------ RECORDED INFORMATION
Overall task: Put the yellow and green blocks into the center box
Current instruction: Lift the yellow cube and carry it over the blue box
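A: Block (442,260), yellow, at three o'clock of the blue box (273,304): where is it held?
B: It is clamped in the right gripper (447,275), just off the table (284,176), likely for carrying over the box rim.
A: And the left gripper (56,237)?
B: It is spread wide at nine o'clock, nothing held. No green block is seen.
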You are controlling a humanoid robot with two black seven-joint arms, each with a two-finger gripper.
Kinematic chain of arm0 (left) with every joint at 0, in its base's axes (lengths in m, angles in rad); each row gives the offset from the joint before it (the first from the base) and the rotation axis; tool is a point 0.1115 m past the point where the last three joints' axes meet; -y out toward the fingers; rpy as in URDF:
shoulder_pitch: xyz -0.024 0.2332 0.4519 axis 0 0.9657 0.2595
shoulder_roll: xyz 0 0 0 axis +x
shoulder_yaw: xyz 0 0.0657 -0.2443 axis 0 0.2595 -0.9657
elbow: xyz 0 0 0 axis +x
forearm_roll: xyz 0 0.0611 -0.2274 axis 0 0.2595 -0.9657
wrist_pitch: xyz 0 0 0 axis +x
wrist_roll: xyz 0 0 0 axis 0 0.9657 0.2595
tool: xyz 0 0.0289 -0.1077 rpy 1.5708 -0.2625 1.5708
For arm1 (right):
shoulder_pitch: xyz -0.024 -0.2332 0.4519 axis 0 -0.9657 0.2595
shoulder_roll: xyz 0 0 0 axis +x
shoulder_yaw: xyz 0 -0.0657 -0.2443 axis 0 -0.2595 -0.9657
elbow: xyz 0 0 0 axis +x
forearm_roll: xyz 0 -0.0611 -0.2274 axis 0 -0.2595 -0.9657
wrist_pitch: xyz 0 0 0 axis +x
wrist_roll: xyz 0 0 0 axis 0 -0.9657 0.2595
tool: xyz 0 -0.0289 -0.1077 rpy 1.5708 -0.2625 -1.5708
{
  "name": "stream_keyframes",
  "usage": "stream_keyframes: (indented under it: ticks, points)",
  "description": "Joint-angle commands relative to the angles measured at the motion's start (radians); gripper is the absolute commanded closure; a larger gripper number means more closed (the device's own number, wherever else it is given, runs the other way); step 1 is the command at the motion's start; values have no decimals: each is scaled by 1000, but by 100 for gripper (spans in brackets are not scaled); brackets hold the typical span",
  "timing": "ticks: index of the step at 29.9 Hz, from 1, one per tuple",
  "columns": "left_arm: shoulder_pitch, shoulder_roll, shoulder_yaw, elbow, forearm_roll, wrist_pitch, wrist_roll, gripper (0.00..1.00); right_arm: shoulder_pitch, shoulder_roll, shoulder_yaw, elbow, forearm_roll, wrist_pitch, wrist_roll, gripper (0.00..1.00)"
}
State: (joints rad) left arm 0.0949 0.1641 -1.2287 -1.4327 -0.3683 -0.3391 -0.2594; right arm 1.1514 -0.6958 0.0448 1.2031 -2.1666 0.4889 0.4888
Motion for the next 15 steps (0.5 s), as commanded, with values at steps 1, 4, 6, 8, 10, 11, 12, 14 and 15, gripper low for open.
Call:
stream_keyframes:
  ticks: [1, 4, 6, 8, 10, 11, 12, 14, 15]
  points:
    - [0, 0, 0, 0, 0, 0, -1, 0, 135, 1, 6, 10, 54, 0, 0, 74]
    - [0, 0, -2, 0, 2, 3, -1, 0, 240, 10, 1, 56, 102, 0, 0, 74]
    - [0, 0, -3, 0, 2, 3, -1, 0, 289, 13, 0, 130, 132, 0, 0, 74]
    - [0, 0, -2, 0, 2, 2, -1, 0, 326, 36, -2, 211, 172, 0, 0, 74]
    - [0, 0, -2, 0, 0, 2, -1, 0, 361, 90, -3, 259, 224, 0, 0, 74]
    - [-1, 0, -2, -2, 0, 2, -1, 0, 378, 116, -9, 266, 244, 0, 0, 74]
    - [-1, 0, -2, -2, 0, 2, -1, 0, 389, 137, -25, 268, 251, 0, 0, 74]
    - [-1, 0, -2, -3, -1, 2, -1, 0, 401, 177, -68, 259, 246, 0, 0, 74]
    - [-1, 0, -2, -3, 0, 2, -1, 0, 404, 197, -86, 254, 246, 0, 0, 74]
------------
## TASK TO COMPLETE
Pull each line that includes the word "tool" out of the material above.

## EXERCISE OUTPUT
Kinematic chain of arm0 (left) with every joint at 0, in its base's axes (lengths in m, angles in rad); each row gives the offset from the joint before it (the first from the base) and the rotation axis; tool is a point 0.1115 m past the point where the last three joints' axes meet; -y out toward the fingers; rpy as in URDF:
tool: xyz 0 0.0289 -0.1077 rpy 1.5708 -0.2625 1.5708
tool: xyz 0 -0.0289 -0.1077 rpy 1.5708 -0.2625 -1.5708

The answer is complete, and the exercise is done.